• YOUR GOAL: Your answer must be an exact copy of the data below, minus any pictures.

Segment Open

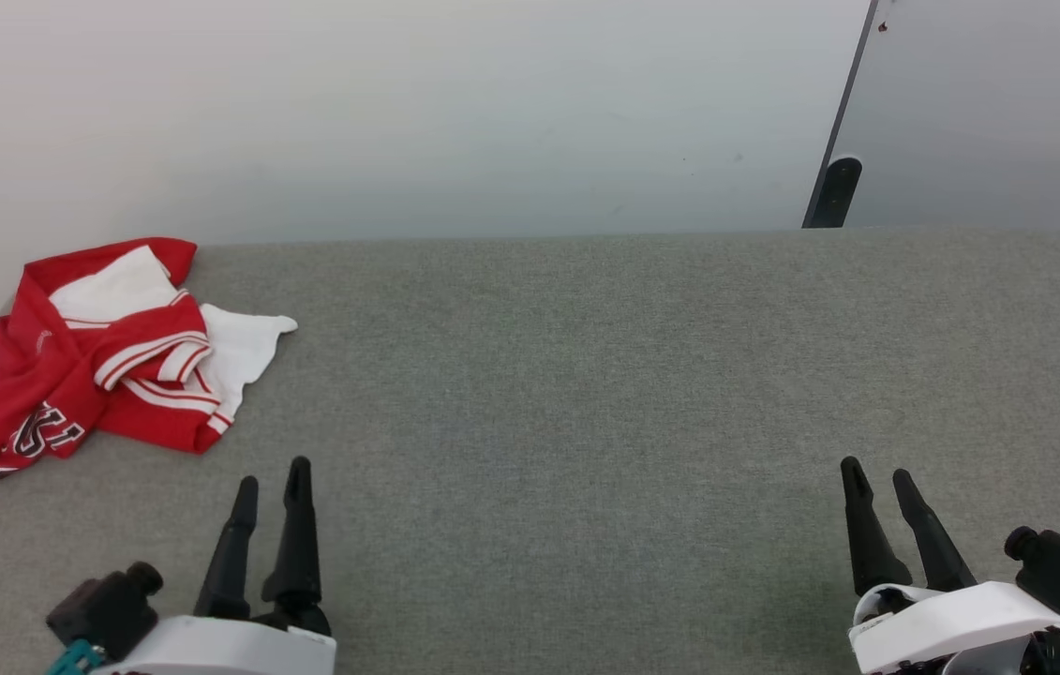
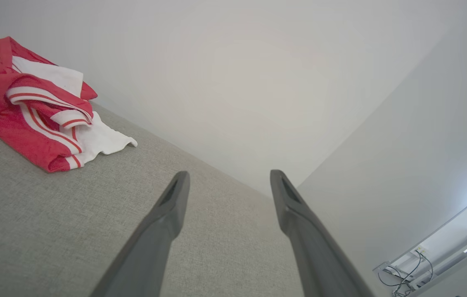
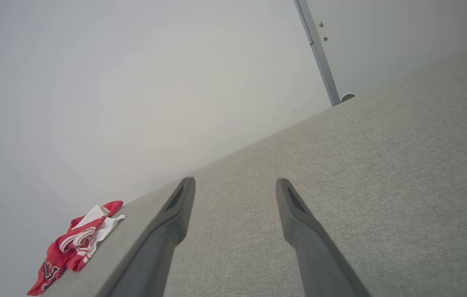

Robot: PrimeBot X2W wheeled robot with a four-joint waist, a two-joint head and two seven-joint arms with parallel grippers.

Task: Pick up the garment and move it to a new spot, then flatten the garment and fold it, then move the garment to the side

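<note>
The garment (image 1: 94, 361), a red T-shirt with white sleeves and striped trim, lies crumpled at the far left of the grey fabric surface (image 1: 586, 375), partly over its left edge. In the left wrist view the garment (image 2: 31, 107) sits up and to the left of the fingers; in the right wrist view the garment (image 3: 76, 243) is small at the lower left. My left gripper (image 1: 272, 478) stands open near the front left, a little below and right of the shirt, empty. My right gripper (image 1: 876, 473) stands open and empty at the front right, far from the shirt.
A pale wall (image 1: 398, 112) rises behind the surface's far edge. A dark post (image 1: 834, 192) stands at the back right beside a grey panel (image 1: 989, 112).
</note>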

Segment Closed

• TASK SOLUTION:
Robot: PrimeBot X2W wheeled robot with a four-joint waist, a two-joint head and two seven-joint arms with parallel grippers.

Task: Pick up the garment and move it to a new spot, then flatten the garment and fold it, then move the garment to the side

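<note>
The garment (image 1: 94, 361), a red T-shirt with white sleeves and striped trim, lies crumpled at the far left of the grey fabric surface (image 1: 586, 375), partly over its left edge. In the left wrist view the garment (image 2: 31, 107) sits up and to the left of the fingers; in the right wrist view the garment (image 3: 76, 243) is small at the lower left. My left gripper (image 1: 272, 478) stands open near the front left, a little below and right of the shirt, empty. My right gripper (image 1: 876, 473) stands open and empty at the front right, far from the shirt.
A pale wall (image 1: 398, 112) rises behind the surface's far edge. A dark post (image 1: 834, 192) stands at the back right beside a grey panel (image 1: 989, 112).
</note>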

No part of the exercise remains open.